Your goal:
Pictures stay out of the output. Return exactly the lines below from the one with "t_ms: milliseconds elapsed" down to the one with "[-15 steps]", both included, and nothing more.

Stored items
━━━━━━━━
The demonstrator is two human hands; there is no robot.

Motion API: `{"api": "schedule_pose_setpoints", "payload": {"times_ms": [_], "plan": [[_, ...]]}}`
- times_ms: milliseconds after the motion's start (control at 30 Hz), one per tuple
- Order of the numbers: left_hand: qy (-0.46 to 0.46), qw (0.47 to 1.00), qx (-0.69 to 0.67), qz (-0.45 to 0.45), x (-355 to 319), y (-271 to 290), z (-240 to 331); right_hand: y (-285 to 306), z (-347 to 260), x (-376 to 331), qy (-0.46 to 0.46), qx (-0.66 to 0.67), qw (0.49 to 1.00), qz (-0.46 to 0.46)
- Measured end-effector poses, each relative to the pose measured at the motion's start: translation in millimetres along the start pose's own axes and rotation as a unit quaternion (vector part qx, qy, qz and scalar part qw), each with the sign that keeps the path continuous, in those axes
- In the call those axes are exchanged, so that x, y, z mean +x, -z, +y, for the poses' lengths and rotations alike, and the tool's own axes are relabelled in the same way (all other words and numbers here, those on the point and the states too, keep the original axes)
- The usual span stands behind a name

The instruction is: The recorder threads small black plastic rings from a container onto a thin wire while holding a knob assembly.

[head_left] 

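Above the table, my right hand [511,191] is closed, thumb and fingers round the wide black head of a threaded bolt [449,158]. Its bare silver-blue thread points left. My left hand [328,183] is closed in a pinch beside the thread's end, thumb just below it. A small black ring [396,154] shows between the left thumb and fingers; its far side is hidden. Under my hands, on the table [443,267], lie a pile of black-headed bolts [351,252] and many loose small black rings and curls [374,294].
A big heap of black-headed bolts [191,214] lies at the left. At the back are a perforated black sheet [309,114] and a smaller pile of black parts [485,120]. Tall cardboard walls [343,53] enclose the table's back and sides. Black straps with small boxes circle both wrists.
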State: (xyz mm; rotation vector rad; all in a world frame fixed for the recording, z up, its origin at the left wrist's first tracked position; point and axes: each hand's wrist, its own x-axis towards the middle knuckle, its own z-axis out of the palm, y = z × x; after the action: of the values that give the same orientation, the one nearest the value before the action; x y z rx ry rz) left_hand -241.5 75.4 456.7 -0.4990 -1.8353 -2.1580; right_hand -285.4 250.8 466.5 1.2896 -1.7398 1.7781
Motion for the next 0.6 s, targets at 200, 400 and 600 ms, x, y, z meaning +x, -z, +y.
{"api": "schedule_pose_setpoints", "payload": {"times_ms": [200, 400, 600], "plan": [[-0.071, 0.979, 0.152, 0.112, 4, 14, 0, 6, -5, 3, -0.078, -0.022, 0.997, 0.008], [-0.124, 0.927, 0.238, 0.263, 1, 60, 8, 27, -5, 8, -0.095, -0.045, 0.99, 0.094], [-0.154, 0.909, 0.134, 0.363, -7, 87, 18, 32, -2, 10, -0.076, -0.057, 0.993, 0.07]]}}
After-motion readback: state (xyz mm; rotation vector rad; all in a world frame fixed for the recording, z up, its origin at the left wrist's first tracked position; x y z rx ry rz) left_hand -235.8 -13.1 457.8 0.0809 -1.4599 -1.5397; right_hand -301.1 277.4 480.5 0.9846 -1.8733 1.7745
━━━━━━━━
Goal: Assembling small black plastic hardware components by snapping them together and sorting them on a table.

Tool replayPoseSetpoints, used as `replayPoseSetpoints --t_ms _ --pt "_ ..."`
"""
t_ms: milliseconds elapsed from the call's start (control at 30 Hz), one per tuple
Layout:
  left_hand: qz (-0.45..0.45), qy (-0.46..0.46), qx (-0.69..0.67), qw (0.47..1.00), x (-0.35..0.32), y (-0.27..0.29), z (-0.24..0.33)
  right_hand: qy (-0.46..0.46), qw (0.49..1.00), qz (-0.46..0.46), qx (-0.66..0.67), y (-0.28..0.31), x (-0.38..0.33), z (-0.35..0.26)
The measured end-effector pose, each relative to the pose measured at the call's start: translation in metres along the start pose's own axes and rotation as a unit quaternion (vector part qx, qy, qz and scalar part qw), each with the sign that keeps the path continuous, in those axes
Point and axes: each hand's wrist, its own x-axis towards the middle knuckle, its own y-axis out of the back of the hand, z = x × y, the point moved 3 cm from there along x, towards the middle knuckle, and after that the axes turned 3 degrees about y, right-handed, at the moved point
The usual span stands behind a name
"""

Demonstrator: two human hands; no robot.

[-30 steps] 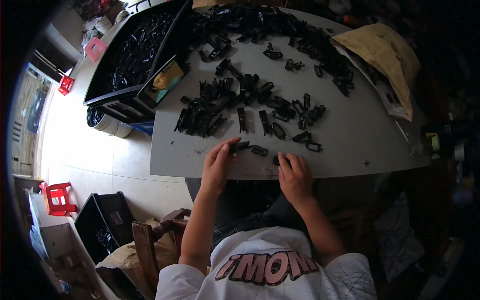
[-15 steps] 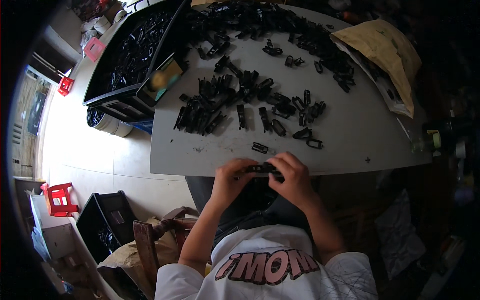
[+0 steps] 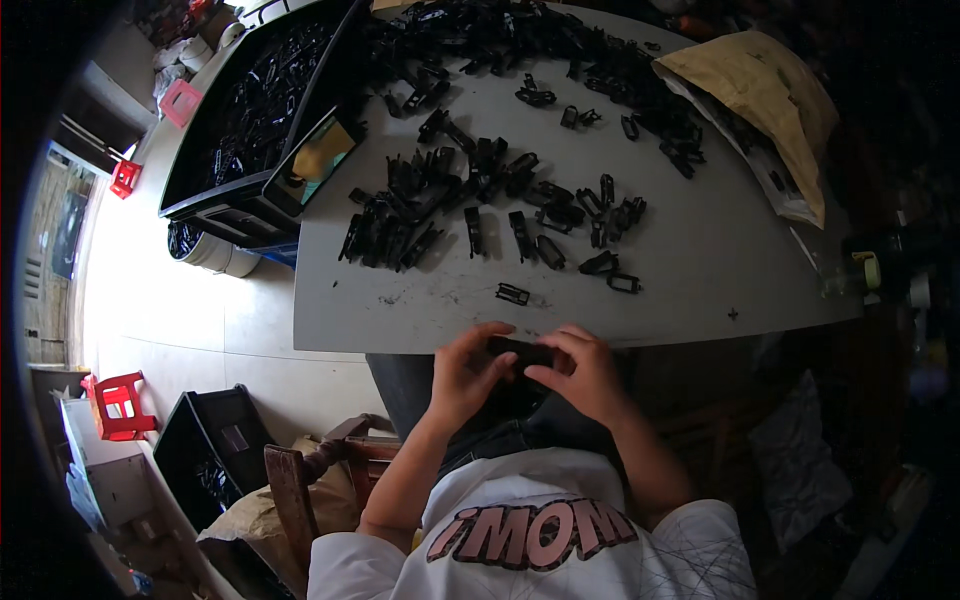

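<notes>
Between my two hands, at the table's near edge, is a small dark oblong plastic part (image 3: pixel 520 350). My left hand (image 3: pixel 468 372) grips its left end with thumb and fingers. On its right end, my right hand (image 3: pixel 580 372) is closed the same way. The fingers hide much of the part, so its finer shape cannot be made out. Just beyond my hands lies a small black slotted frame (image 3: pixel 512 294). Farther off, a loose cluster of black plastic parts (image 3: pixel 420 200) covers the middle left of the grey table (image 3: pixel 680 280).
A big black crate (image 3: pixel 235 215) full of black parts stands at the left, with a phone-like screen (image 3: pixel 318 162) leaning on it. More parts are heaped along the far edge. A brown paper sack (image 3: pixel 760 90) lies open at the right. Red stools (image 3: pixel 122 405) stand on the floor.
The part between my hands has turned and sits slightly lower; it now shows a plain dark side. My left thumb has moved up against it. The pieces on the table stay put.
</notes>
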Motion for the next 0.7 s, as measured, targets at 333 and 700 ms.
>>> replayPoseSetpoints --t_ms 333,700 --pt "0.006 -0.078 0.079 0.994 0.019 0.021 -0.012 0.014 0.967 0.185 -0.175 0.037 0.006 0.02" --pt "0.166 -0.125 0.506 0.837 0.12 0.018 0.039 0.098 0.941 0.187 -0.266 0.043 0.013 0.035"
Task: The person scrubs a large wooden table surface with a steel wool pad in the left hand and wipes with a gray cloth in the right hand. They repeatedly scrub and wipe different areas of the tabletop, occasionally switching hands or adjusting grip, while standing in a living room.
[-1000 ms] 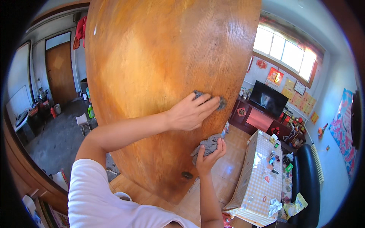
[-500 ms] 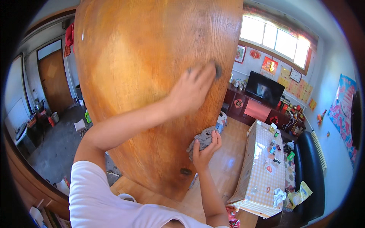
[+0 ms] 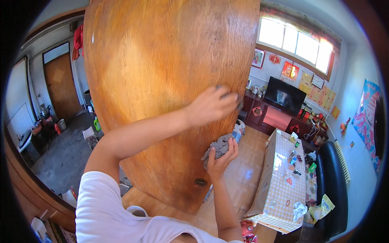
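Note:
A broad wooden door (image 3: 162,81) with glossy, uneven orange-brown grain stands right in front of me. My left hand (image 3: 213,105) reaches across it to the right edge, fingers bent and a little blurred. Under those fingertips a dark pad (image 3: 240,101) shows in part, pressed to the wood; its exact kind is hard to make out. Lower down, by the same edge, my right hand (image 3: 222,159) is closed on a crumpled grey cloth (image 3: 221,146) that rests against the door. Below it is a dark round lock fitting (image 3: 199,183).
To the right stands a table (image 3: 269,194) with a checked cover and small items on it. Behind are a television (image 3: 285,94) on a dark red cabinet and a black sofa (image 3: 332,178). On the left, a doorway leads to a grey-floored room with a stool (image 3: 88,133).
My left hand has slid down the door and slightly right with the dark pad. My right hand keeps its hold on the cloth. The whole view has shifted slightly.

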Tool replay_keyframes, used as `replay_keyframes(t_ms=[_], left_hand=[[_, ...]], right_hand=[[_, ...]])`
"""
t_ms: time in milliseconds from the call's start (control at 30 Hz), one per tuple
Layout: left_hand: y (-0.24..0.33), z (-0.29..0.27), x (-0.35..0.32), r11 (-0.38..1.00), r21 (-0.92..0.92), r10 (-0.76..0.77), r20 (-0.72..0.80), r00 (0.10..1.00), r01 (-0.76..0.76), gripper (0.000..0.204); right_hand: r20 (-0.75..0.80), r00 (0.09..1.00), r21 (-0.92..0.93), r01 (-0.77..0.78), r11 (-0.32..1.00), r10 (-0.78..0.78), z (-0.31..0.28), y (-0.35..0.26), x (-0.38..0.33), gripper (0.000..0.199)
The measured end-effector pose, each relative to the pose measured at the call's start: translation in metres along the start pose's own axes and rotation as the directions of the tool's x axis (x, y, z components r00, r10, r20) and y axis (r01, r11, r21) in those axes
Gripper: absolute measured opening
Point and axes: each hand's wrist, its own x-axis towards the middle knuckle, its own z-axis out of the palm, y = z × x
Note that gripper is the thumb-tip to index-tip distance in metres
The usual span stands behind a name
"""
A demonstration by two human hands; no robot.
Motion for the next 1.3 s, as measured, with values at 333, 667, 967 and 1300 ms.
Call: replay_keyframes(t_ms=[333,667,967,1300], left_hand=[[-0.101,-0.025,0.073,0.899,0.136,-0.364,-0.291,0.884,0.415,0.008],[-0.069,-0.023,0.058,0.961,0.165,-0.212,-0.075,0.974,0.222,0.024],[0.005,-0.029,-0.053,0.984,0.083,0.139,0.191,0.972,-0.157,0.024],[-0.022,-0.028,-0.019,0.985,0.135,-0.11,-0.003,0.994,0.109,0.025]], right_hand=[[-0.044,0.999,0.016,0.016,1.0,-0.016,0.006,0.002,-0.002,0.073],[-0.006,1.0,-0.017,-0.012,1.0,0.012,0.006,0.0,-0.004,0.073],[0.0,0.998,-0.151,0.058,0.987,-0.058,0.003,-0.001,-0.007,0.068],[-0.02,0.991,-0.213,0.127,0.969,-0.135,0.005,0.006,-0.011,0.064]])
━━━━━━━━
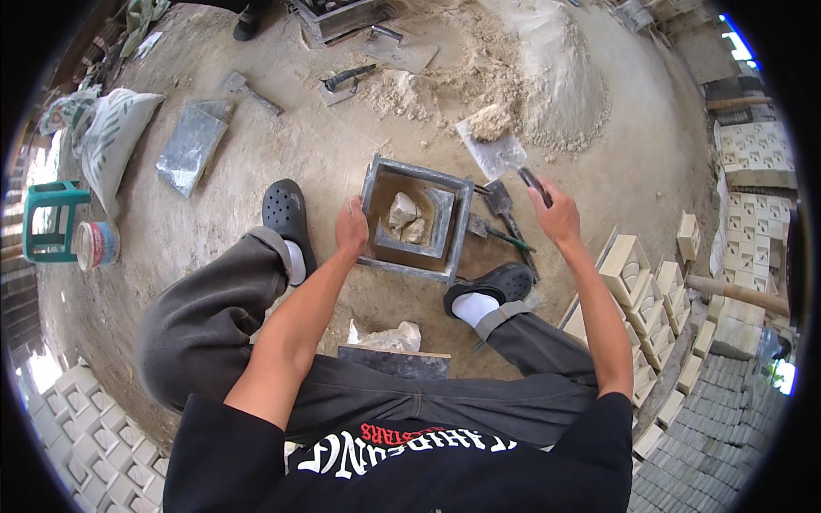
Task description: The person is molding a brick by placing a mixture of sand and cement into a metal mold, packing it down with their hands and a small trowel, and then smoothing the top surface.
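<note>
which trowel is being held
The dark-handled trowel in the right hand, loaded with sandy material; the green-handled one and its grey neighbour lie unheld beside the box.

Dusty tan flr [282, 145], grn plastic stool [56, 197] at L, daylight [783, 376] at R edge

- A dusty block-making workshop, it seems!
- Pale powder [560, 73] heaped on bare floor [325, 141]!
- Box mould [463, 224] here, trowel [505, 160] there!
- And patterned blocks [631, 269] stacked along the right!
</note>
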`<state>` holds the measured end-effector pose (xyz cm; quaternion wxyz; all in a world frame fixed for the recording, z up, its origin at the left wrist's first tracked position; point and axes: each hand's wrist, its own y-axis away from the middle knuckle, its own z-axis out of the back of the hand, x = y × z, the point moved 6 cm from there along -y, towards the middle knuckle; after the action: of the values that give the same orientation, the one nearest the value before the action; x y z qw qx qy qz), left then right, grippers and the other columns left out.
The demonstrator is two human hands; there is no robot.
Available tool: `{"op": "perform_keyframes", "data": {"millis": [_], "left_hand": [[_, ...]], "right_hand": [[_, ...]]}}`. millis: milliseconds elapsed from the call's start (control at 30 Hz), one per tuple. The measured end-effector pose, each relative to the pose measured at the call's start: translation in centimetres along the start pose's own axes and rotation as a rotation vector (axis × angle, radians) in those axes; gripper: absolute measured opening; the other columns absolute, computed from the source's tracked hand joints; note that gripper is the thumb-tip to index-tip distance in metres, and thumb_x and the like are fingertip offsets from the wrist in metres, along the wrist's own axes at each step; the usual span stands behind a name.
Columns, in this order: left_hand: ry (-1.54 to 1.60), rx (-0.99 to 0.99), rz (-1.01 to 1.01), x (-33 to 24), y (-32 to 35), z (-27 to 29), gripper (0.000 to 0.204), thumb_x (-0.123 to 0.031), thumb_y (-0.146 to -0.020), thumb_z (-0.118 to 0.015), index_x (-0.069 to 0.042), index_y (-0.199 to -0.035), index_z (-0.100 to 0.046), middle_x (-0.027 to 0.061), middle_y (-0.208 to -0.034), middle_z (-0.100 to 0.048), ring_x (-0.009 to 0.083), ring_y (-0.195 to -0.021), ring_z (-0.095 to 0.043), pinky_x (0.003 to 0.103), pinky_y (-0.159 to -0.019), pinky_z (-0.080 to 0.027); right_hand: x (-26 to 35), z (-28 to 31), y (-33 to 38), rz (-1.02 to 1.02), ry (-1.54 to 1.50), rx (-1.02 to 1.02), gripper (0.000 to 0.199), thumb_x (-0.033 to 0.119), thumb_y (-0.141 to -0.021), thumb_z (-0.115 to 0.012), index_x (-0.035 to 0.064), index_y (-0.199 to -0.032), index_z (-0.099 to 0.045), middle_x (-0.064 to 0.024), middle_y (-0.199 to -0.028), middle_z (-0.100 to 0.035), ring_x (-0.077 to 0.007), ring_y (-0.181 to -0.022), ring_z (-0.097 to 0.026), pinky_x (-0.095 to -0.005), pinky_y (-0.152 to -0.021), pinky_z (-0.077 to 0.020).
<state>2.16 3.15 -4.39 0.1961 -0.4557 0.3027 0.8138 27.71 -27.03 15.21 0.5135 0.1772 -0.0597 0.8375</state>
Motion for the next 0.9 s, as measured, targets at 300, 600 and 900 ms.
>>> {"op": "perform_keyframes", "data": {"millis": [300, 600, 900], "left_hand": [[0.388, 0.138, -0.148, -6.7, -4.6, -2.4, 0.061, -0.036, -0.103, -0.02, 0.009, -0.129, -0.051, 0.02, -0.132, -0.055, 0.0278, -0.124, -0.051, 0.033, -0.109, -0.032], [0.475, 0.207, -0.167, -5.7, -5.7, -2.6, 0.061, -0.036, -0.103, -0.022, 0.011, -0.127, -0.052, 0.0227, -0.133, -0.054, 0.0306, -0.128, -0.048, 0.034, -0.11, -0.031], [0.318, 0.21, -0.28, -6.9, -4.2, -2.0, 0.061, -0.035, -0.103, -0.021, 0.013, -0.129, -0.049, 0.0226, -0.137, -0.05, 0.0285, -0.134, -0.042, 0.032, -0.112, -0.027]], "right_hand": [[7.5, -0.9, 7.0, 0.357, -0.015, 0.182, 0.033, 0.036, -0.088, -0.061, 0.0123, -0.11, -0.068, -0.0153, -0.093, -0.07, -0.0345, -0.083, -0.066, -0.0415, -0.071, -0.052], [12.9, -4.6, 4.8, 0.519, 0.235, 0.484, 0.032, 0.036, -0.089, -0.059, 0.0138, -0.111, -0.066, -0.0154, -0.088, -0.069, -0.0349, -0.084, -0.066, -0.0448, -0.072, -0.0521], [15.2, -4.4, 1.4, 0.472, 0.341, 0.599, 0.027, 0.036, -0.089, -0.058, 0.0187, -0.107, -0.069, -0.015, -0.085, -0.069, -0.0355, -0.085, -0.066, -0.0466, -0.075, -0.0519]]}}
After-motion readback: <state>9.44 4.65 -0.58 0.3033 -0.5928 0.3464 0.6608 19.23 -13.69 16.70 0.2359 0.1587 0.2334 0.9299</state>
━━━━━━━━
Worked solution:
t_ms: milliseconds elapsed from the call's start (control at 30 Hz), one per tuple
Layout:
  left_hand: qz (-0.45..0.45), qy (-0.46..0.46), qx (-0.69..0.67), qw (0.47..1.00), x (-0.35..0.32), y (-0.27..0.29), z (-0.24..0.33)
  right_hand: qy (-0.46..0.46), qw (0.49..1.00), qz (-0.46..0.46), qx (-0.66..0.67), y (-0.28..0.31), x (-0.38..0.33), z (-0.35..0.26)
The measured end-effector pose, each relative to the pose measured at the call's start: translation in metres along the start pose's own axes and rotation as a unit quaternion (vector part qx, qy, qz and scalar part qw), each with the sign that keeps the path continuous, in those axes
Point and axes: each hand's wrist, its own x-axis towards the middle knuckle, its own y-axis out of the back of the hand, z = x × y, the point moved 3 cm from there along x, towards the middle knuckle, and after that the axes turned 3 degrees about y, right-handed, at the moved point
The usual span stands behind a name
"""

Demonstrator: two human hands; no robot.

[-30 steps] 
[-15 steps] 

This output is complete as it stands.